Jazda po mokrej, śliskiej nawierzchni wymaga od kierowców wiedzy, umiejętności i rozwagi. Taka nawierzchnia nie wybacza błędów. Jednak ani wiedzy, ani umiejętności, ani tym bardziej zdrowego rozsądku nie miała osoba, która w dniu wczorajszym widząc zaparkowane na jednej z posesji w Radoniowie Audi z kluczykami w stacyjce postanowiła się nim przejechać.
Z jego uruchomieniem problemu nie było, jednak z opanowaniem już tak dobrze nie poszło. Po przejechaniu zaledwie kilku kilometrów kierowca stracił panowanie nad pojazdem, ten zjechał z drogi i dachował. Do zdarzenia doszło na ulicy Rolnej w Gryfowie Śląskim.

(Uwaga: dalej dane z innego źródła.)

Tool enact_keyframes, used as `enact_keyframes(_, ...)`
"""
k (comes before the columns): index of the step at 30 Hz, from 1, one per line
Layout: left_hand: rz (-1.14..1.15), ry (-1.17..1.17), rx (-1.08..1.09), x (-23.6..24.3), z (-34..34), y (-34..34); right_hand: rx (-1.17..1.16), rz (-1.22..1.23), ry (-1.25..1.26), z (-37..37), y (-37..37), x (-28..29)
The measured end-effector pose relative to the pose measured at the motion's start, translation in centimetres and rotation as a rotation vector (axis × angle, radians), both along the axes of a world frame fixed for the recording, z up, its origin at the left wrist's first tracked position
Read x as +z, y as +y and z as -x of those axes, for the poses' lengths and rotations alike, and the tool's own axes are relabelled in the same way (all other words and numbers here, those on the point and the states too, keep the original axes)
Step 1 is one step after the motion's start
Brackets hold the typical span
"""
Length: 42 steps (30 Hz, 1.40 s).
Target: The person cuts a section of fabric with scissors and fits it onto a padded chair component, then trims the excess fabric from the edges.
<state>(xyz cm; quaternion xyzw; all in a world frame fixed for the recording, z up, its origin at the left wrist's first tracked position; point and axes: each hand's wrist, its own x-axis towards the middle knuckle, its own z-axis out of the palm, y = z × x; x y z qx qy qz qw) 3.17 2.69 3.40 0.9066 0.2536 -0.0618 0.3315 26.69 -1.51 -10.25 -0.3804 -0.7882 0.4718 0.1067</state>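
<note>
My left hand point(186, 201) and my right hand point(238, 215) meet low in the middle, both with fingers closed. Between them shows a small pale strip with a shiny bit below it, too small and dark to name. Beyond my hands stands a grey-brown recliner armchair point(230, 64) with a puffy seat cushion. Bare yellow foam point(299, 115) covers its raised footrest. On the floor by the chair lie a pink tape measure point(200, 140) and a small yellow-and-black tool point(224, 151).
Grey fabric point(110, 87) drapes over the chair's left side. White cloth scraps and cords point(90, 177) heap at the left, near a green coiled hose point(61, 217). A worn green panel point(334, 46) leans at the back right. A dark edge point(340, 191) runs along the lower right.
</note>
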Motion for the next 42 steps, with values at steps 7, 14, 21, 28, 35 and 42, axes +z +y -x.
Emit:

Po przybyciu służb na miejsce już nikogo tam nie było. Kierowca wyszedł z pojazdu o własnych siłach i uciekł.
Lwóweccy policjanci przyznają, iż prowadzą intensywne czynności mające na celu ustalenie i zatrzymanie osoby podejrzanej o krótkotrwałe przywłaszczenie pojazdu oraz spowodowanie kolizji.
Warto pamiętać, iż ten kto zabiera w celu krótkotrwałego użycia cudzy pojazd mechaniczny, podlega karze pozbawienia wolności od 3 miesięcy do lat 5. Sąd może też wymierzyć grzywnę.
Ukradł to ukradł. Co to znaczy krótkotrwały aby umniejszyć karę?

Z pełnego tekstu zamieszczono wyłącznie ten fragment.